This is our example script with entry parameter optimization:

function run()
{
  vars Price = series(price());
  var Phase = DominantPhase(Price,10);
  vars Signal = series(sin(Phase+optimize(1,0.7,2)*PI/4));
  vars Dominant = series(BandPass(Price,rDominantPeriod,1));
  ExitTime = 10*rDominantPeriod;
  var Threshold = optimize(1,0.7,2)*PIP;
	
  if(Amplitude(Dominant,100) > Threshold) {
    if(valley(Signal))
      reverseLong(1); 
    else if(peak(Signal))
      reverseShort(1);
  }
}

The two optimize calls use a start value (1.0 in both cases) and a range (0.7..2.0) for determining the sweet spots of the two essential parameters of the system. You can identify the spots in the profit factor curves (red bars) of the two parameters that are generated by the optimization process:

In this case the optimizer would select a parameter value of about 1.3 for the sine phase and about 1.0 (not the peak at 0.9) for the amplitude threshold for the current asset (EUR/USD). The exit time is not optimized in this step, as we’ll do that later together with the other exit parameters when risk management is implemented.

Step 6: Out-of-sample analysis

Of course the parameter optimization improved the backtest performance of the strategy, since the system was now better adapted to the price curve. So the test result so far is worthless. For getting an idea of the real performance, we first need to split the data into in-sample and out-of-sample periods. The in-sample periods are used for training, the out-of-sample periods for testing. The best method for this is Walk Forward Analysis. It uses a rolling window into the historical data for separating test and training periods.

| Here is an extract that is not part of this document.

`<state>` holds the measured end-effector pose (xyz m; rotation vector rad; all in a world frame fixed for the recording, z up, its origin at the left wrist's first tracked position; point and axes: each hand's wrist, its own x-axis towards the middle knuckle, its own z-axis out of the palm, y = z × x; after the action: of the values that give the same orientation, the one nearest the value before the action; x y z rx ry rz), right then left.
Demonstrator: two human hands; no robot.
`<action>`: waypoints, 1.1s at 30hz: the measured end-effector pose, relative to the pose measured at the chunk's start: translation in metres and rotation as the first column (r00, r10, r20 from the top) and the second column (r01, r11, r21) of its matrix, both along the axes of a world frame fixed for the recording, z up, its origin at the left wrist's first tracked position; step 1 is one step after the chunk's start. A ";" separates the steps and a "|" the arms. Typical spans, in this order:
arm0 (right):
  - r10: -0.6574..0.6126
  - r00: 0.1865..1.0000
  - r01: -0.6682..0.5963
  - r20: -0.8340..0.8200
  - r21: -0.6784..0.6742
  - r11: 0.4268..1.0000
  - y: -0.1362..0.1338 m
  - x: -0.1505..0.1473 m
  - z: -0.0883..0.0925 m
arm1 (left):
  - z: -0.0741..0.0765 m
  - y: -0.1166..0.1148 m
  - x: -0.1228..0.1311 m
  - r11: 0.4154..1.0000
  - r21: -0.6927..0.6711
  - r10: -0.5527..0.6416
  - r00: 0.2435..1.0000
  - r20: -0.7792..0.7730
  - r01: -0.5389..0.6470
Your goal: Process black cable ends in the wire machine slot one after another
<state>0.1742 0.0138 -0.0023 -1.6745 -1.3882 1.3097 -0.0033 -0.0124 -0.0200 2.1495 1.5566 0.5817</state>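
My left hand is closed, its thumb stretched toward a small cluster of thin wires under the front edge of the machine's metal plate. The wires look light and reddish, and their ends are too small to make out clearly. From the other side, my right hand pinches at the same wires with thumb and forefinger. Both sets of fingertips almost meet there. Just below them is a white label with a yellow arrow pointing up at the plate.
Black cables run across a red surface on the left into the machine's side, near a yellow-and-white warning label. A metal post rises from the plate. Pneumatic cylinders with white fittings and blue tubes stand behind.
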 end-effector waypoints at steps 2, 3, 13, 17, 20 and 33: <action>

Unfortunately, WFA adds two more parameters to the system: the training time and the test time of a WFA cycle. The test time should be long enough for trades to properly open and close, and small enough for the parameters to stay valid. The training time is more critical. Too short training will not get enough price data for effective optimization, training too long will also produce bad results since the market can already undergo changes during the training period. So the training time itself is a parameter that had to be optimized.

A five cycles walk forward analysis (add “NumWFOCycles = 5;” to the above script) reduces the backtest performance from 100% annual return to a more realistic 60%. For preventing that WFA still produces too optimistic results just by a lucky selection of test and training periods, it makes also sense to perform WFA several times with slightly different starting points of the simulation. If the system has an edge, the results should be not too different. If they vary wildly: back to step 3.

Step 7: Reality Check

Even though the test is now out-of-sample, the mere development process – selecting algorithms, assets, test periods and other ingredients by their performance – has added a lot of selection bias to the results. Are they caused by a real edge of the system, or just by biased development? Determining this with some certainty is the hardest part of strategy development.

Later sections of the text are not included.